In 2020, Jun Saito of the Japan Center for Economic Research stated that the impact which came from the nation's coronavirus pandemic delivered the "final blow" to Japan's long fledgling economy, which had resumed slow growth in 2018.

Social effects 
While economic commentators tend to see stagnation as a negative phenomenon, qualitative studies conducted in Japan show the opposite. There was a measurable increase in life satisfaction during the Lost Decades. Conversely, during the period of rapid growth in asset prices, no evidence of increased well-being was found in relation to that growth. This is partly due to the asset bubble being a driver for economic inequality, whereas the decades following the bubble's collapse have seen more economic equality and increased social spending by the government. The lessons from Japan align with concepts such as degrowth or qualitative metrics like GNH, which suggest that economic growth is not necessarily an appropriate metric for measuring the success and wellbeing of a society.

Interpretation
Economist Paul Krugman has argued that Japan's lost decades is an example of a liquidity trap (a situation in which monetary policy is unable to lower nominal interest rates because it is already close to zero). He explained how truly massive the asset bubble was in Japan by 1990, with a tripling of land and stock market prices during the prosperous 1980s. Japan's high personal savings rates, driven in part by the demographics of an aging population, enabled Japanese firms to rely heavily on traditional bank loans from supporting banking networks, as opposed to issuing stock or bonds via the capital markets to acquire funds. The cozy relationship of corporations to banks and the implicit guarantee of a taxpayer bailout of bank deposits created a significant moral hazard problem, leading to an atmosphere of crony capitalism and reduced lending standards. In so doing they helped inflate the bubble economy to grotesque proportions." The Bank of Japan began increasing interest rates in 1990 due in part to concerns over the bubble and in 1991 land and stock prices began a steep decline, within a few years reaching 60% below their peak.

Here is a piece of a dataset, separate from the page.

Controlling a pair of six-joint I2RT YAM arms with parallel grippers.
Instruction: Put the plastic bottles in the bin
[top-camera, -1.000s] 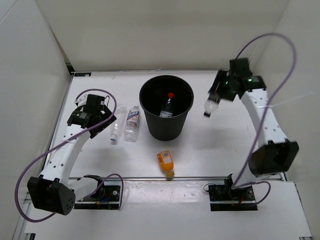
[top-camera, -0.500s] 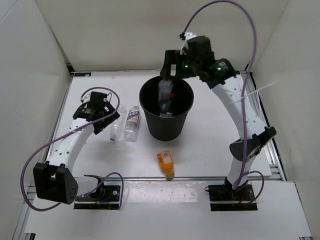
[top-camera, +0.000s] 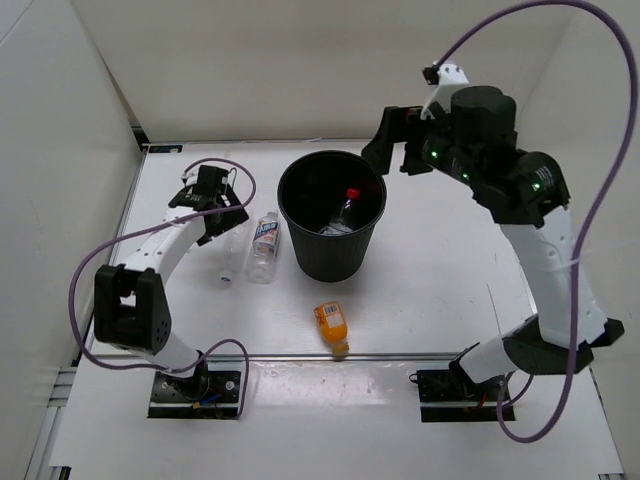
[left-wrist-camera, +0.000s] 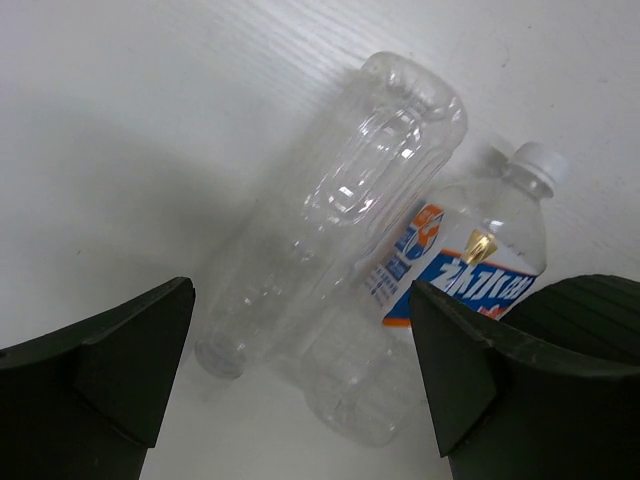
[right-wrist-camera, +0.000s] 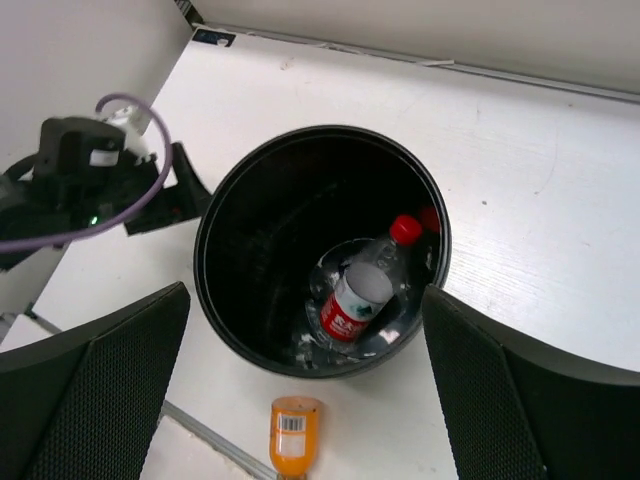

Economist Richard Koo wrote that Japan's "Great Recession" that began in 1990 was a "balance sheet recession". It was triggered by a collapse in land and stock prices, which caused Japanese firms to become insolvent. Despite zero interest rates and expansion of the money supply to encourage borrowing, Japanese corporations in aggregate opted to pay down their debts from their own business earnings rather than borrow to invest as firms typically do. Corporate investment, a key demand component of GDP, fell enormously (22% of GDP) between 1990 and its peak decline in 2003. Japanese firms overall became net savers after 1998, as opposed to borrowers. Koo argues that it was massive fiscal stimulus (borrowing and spending by the government) that offset this decline and enabled Japan to maintain its level of GDP. In his view, this avoided a U.S. type Great Depression, in which U.S. GDP fell by 46%. He argued that monetary policy was ineffective because there was limited demand for funds while firms paid down their liabilities.  In a balance sheet recession, GDP declines by the amount of debt repayment and un-borrowed individual savings, leaving government stimulus spending as the primary remedy.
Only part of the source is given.